Half of MIT Students Think It's Possible to "Accidently" Rape Someone (Thanks, Affirmative Consent!)



Whether rape happens on U.S. college campuses at rates similar to elsewhere in America or to rates in Tanzania and South Africa has been a major subject of dispute recently. Folks from President Obama to swearing 5-year-olds princesses have been citing a statistic that 20 percent of women on college campuses, or one in five, will be sexually assaulted while there—a stat that has also been routinely debunked. However, a new sexual assault survey from the Massachusetts Institute of Technology (MIT)—one of the first schools to release broad data on campus sex crimes—seems to corroborate everyone's favorite sketchy stat. 

Or does it? Media are reporting that one in six female undergraduates at MIT have been sexually assaulted (with this translating in some headlines and social media shares to "one in six have been raped"). But the MIT survey suffers from the same issues that plague previous studies on campus sexual assault. 

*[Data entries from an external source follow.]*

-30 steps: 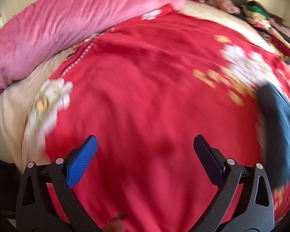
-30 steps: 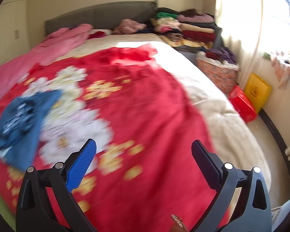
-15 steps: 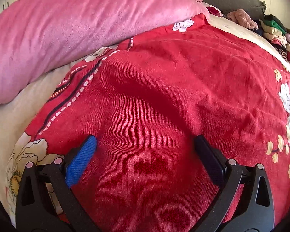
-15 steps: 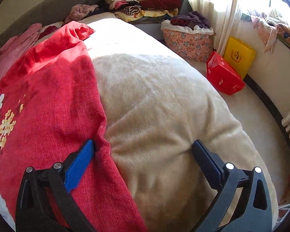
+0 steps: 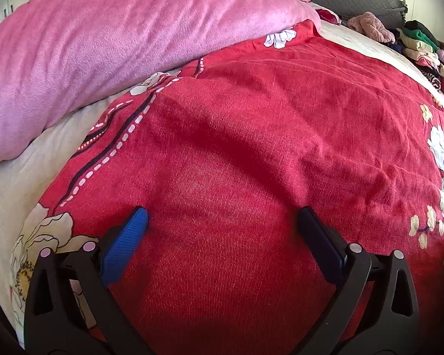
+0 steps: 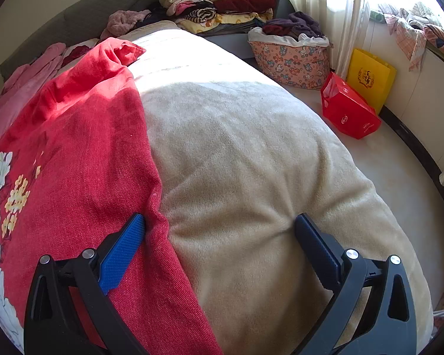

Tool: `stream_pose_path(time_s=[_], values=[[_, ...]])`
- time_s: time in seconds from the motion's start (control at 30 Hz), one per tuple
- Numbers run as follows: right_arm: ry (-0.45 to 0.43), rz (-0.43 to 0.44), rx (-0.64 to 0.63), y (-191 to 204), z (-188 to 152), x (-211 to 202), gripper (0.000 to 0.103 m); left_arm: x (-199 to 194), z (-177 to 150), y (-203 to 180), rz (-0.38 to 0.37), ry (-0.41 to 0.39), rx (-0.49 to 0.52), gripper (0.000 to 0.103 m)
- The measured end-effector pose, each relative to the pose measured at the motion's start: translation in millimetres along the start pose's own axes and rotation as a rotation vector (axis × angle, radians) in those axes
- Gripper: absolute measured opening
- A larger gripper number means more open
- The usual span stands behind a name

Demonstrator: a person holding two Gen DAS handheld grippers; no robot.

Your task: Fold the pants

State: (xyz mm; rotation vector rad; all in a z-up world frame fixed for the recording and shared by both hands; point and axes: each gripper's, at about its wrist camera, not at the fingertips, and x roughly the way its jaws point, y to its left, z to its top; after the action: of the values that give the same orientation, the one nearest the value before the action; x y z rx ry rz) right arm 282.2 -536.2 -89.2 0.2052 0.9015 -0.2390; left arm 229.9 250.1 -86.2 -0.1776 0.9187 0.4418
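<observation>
With jaws spread wide and empty, the left gripper [image 5: 222, 219] and right gripper [image 6: 220, 222] had dropped onto the red bedspread [image 5: 251, 148], the pants gone from both views, so folding hadn't begun.

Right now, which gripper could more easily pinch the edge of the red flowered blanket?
Right. The open right gripper straddles the red flowered blanket where its edge meets the beige fleece cover. The open left gripper sits over the blanket's middle, with no edge between its fingers.
</observation>
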Motion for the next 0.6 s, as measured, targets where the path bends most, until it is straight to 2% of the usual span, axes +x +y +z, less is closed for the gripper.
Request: stream_pose_path(time_s=[0.6], values=[[0.0,0.0,0.001,-0.1,0.6,-0.2,0.099,1.9,1.7,-1.3,0.0,0.001,0.0,0.095]])
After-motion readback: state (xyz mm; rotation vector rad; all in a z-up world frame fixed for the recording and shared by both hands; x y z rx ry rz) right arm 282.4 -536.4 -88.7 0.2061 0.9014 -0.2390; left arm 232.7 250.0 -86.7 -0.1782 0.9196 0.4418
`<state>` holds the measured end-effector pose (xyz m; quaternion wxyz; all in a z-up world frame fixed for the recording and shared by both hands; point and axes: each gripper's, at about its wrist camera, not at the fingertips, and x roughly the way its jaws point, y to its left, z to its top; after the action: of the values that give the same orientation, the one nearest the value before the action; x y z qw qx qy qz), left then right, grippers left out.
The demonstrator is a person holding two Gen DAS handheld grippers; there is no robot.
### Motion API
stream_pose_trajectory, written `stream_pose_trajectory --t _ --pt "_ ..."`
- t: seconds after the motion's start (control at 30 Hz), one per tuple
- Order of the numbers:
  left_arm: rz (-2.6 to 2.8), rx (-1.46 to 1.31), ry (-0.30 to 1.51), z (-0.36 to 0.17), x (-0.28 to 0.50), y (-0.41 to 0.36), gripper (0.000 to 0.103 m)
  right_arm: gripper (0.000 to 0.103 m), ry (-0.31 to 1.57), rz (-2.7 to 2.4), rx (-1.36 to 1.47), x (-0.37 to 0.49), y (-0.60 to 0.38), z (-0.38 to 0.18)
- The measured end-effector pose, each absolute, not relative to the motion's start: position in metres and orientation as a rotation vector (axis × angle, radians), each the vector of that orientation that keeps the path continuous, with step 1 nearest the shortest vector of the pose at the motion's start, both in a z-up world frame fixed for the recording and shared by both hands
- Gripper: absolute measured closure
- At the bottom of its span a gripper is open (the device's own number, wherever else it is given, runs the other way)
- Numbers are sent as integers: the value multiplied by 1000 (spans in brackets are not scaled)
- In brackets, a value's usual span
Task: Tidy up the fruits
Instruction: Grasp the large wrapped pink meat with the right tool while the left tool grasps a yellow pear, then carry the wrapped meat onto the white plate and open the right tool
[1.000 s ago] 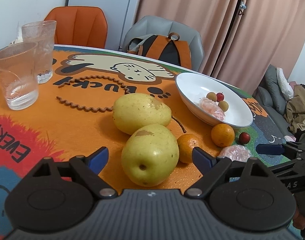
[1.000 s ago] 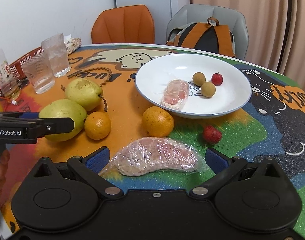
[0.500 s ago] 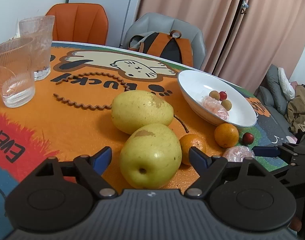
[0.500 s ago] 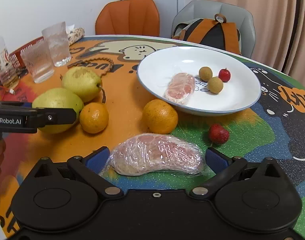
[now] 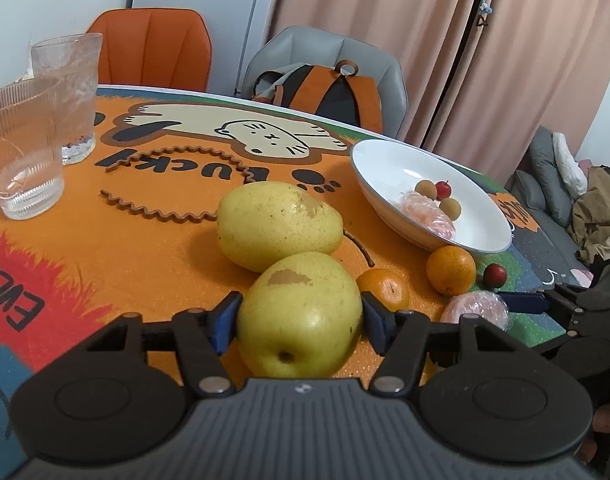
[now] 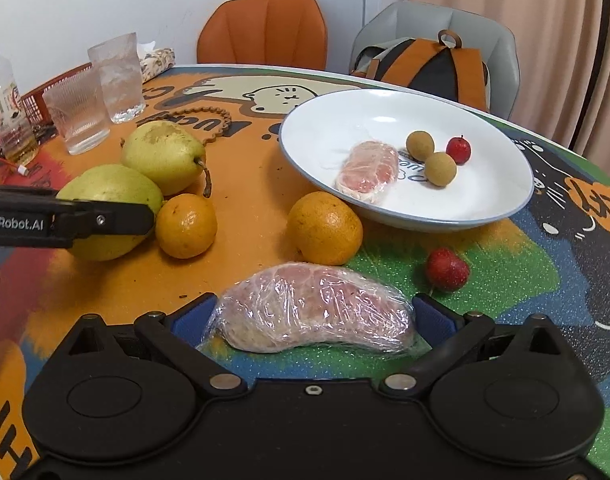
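The left gripper (image 5: 301,316) is closing, its blue pads touching both sides of the nearest yellow-green pear (image 5: 301,314) on the orange cartoon tablecloth (image 5: 145,248). The right gripper (image 6: 311,320) is also closing, its jaws wide around a plastic-wrapped pink fruit slice (image 6: 313,308), whether pressing I cannot tell. Beyond that pear lie a second pear (image 5: 277,224) and small orange (image 5: 385,286), then a white bowl (image 5: 385,160).

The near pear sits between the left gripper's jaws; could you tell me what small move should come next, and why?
Probably finish closing, then lift: the left gripper is closing, its pads flank the near pear, which lies on the table, outside the white bowl.
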<state>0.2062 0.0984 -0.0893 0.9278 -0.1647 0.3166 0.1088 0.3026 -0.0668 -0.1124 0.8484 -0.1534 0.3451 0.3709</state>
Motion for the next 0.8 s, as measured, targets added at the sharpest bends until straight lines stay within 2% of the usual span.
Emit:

First, the survey's methodology: In April, MIT emailed its sexual assault survey to all 10,831 undergraduates and graduate students. Students could then opt to take the survey or not. Ultimately, 35 percent of MIT students did. But whenever you have an opt-in survey, those who self-select to take it are not necessarily representative of a given population. Or, as MIT researchers put it, "response bias is expected in virtually any voluntary survey, particularly one focused on a narrow topic. … the rates based on those who responded to the survey cannot be extrapolated to the MIT student population as a whole." 

It's also worth noting that the definition of sexual assault—in both the MIT survey and previous campus sexual assault studies—is a broad one, including forced sexual penetration, forced oral sex, and unwanted "sexual touching" or kissing. Of course there are all sorts of levels of sexual assault, and just because something doesn't approach the level of forced intercourse (i.e., rape) doesn't mean it's not a serious violation. But let's be clear that MIT's "1 in 6" stat is decidely not about the number of students who are rape victims, nor is the much bandied-about "1 in 5" college women stat. 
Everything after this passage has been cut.